How long have you served on the Transportation Committee?
This is my first term.

Do you serve on other committees?
This is my only committee.

Why did you want this committee assignment?
I spent 12 years on the Metro board, with two years as president. As president, I worked with PACTS in the Portland Metro region. I have always had a strong interest in transportation issues.

What is the one thing that you would like to see changed/enacted/achieved regarding Maine’s transportation system during your term?
I would like to see sustainable funding for transportation infrastructure.

What will be the biggest challenge to achieving that?
The big question is: Where is the money going to come from? We know the answer to that one. What do we give up? Do we cut spending? Raise taxes? It has to come from somewhere.

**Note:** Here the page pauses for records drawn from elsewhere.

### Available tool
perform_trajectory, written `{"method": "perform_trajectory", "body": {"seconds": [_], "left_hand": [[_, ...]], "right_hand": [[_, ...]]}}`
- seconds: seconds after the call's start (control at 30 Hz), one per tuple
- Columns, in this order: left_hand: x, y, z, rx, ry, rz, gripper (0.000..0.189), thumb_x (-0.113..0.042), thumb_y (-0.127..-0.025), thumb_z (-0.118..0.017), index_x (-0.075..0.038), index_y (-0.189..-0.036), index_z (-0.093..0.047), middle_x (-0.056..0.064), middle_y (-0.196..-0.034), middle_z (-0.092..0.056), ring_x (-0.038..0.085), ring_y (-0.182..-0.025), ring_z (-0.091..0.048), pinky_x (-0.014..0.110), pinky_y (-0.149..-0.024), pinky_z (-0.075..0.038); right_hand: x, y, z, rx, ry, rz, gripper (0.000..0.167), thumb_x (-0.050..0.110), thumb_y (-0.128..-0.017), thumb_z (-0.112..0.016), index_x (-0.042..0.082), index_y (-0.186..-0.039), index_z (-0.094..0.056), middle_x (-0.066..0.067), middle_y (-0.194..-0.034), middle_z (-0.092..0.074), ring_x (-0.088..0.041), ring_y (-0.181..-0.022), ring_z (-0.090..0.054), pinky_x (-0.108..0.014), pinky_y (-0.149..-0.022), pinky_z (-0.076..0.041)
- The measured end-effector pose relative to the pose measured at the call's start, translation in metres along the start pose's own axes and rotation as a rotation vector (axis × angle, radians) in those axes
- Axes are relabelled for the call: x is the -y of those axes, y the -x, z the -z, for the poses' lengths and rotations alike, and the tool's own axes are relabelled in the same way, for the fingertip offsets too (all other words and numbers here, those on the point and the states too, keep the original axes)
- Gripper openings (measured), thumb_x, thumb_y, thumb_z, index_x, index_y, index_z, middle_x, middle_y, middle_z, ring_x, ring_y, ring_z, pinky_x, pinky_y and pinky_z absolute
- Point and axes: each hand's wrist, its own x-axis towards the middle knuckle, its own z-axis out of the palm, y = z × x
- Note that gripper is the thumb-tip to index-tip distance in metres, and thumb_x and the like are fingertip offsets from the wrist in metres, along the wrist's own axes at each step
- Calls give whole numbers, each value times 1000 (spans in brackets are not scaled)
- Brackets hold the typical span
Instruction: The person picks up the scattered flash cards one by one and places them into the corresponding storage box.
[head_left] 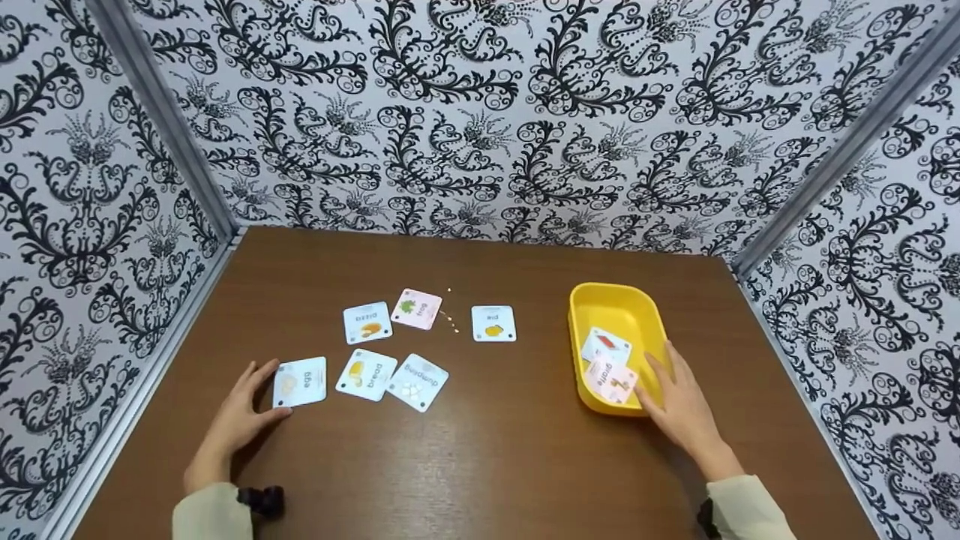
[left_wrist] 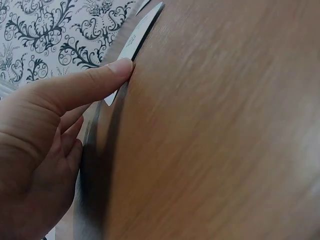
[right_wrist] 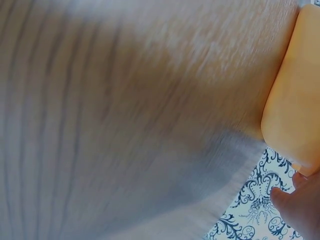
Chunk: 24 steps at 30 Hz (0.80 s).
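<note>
My left hand (head_left: 236, 420) holds a white egg card (head_left: 300, 382) by its edges at the table's left, thumb at the near edge and a finger at the far corner. In the left wrist view the thumb lies against the rim of the card (left_wrist: 137, 40), which looks slightly bowed. My right hand (head_left: 682, 405) is over the right side of a yellow tray (head_left: 619, 295), fingers spread and thumb beside a pink giraffe card (head_left: 613, 381). That card overlaps a white card with a red picture (head_left: 604, 343) inside the tray.
Right of the egg card lie a bread card (head_left: 366, 374) and a dumpling card (head_left: 418, 382), edges meeting. Behind them are a pizza card (head_left: 367, 323) and a pink frog card (head_left: 417, 308). A pie card (head_left: 493, 323) lies nearer the tray. Patterned walls (head_left: 480, 150) enclose the table.
</note>
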Motion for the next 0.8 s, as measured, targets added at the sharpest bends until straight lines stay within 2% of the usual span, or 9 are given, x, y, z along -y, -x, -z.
{"method": "perform_trajectory", "body": {"seconds": [0.23,0.37,0.53,0.8], "left_hand": [[-1,0,0,-25,12,-27,80,-17,-82,-80,2,-148,-39,31,-157,-29,55,-147,-14,76,-110,-19],[-4,1,0,-15,9,-24,78,-16,-83,-80,3,-148,-39,29,-156,-32,54,-147,-14,74,-113,-17],[-9,-1,3,5,-47,-14,82,-17,-82,-80,6,-148,-37,32,-154,-33,55,-146,-17,71,-115,-17],[-15,-6,0,9,-106,-13,94,-21,-78,-84,12,-147,-29,33,-142,-40,52,-138,-25,68,-113,-22]], "right_hand": [[1,0,0,-10,6,12,58,30,-94,-62,2,-143,-49,-27,-160,-23,-48,-142,-29,-67,-110,-34],[1,0,0,-29,2,28,58,29,-93,-63,1,-142,-50,-28,-160,-25,-48,-142,-31,-66,-110,-34],[0,0,-1,-63,-3,58,57,27,-92,-64,-2,-139,-53,-29,-159,-27,-48,-141,-32,-64,-111,-33],[-1,1,0,-44,-1,43,57,28,-93,-63,-1,-141,-52,-28,-159,-25,-47,-142,-31,-65,-112,-32]]}}
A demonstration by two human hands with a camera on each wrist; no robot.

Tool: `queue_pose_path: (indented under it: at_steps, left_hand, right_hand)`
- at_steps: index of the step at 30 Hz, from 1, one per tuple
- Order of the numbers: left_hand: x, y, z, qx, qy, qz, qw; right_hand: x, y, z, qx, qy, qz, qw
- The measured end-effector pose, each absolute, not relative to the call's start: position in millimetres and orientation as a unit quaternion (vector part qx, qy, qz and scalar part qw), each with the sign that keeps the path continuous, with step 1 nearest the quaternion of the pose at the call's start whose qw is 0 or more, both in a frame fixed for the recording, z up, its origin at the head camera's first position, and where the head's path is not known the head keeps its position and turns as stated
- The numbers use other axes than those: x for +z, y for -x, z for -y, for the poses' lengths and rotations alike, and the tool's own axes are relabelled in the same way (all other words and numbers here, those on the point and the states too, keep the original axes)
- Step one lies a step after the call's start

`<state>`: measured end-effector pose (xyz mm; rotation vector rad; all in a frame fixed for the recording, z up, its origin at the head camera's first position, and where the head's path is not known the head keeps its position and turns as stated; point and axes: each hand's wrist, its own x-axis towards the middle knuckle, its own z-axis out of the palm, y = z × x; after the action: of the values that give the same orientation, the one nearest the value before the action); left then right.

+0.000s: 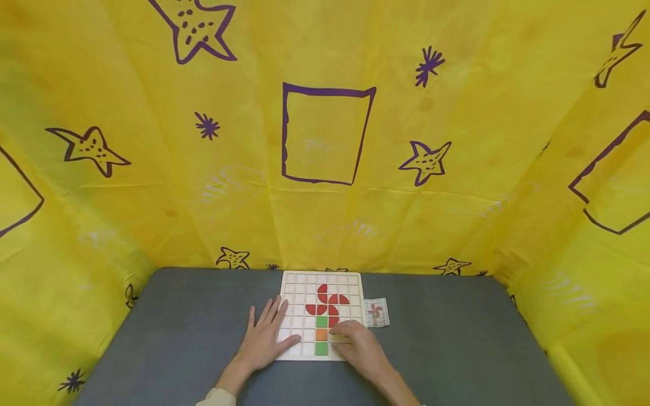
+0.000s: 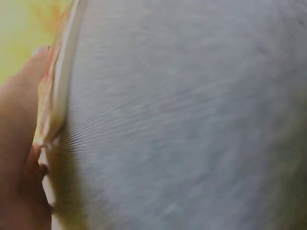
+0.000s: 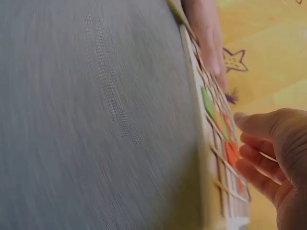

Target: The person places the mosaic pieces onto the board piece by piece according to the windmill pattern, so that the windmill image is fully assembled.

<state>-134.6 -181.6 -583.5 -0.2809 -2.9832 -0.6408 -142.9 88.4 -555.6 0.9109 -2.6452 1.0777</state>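
Note:
A pale gridded board [image 1: 297,285] lies on the grey tabletop. On it, red quarter-round pieces [image 1: 343,299] form a pinwheel, above a column of a green tile [image 1: 321,321], an orange tile [image 1: 321,335] and another green tile [image 1: 321,349]. My left hand [image 1: 261,341] rests with spread fingers along the board's left side, the thumb over its lower left squares. Over the lower right squares hovers my right hand [image 1: 361,347], beside the orange tile. In the right wrist view its loosely bent fingers [image 3: 261,151] and thumb stand apart, with nothing visible between them.
A small card [image 1: 377,313] with a printed pinwheel picture lies against the board's right side. Yellow cloth [image 1: 325,225] with purple drawings surrounds the grey table [image 1: 193,316] at the back and both sides.

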Motion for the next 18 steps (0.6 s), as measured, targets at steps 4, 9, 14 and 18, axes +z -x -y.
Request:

How would you describe the state of transportation in Maine today?
In a word, dire.

If you had the ability to change one aspect of Maine’s transportation system with the wave of a wand, what would it be?
I would create an efficient, convenient public transportation system including buses, trains and jitneys.

Did you support LD 1790? If yes, what do you think are the best prospects or strategies for getting the bill funded? If no, why not?
Yes, I supported it in its original form and I support it now.

Earlier this year, an OPEGA study was released that suggested the Highway Fund should pay between 17 and 34 percent of the State Police budget versus the 60 percent it is currently paying. Do you support having the General Fund pay a higher percentage of the State Police budget?
Yes, I think that is probably the way it turns out in terms of fairness. What that percentage exactly is going to be, we just don’t know yet.

How many vehicles with wheels do you and your family own?
One car and two bicycles.

How do you get to Boston?
Either by train or bus.

In your daily travels, what is the worst road you travel on? What’s the best?
Route 231 from North Yarmouth to Pineland is the worst and the best is the turnpike.

Do you have a favorite scenic route?
Route 6 from Howland to Milo.

Do you have a vision of what transportation in Maine will look like in 20 years?
I think you should be able to get from any urban area to any spot in the state without taking a personal vehicle.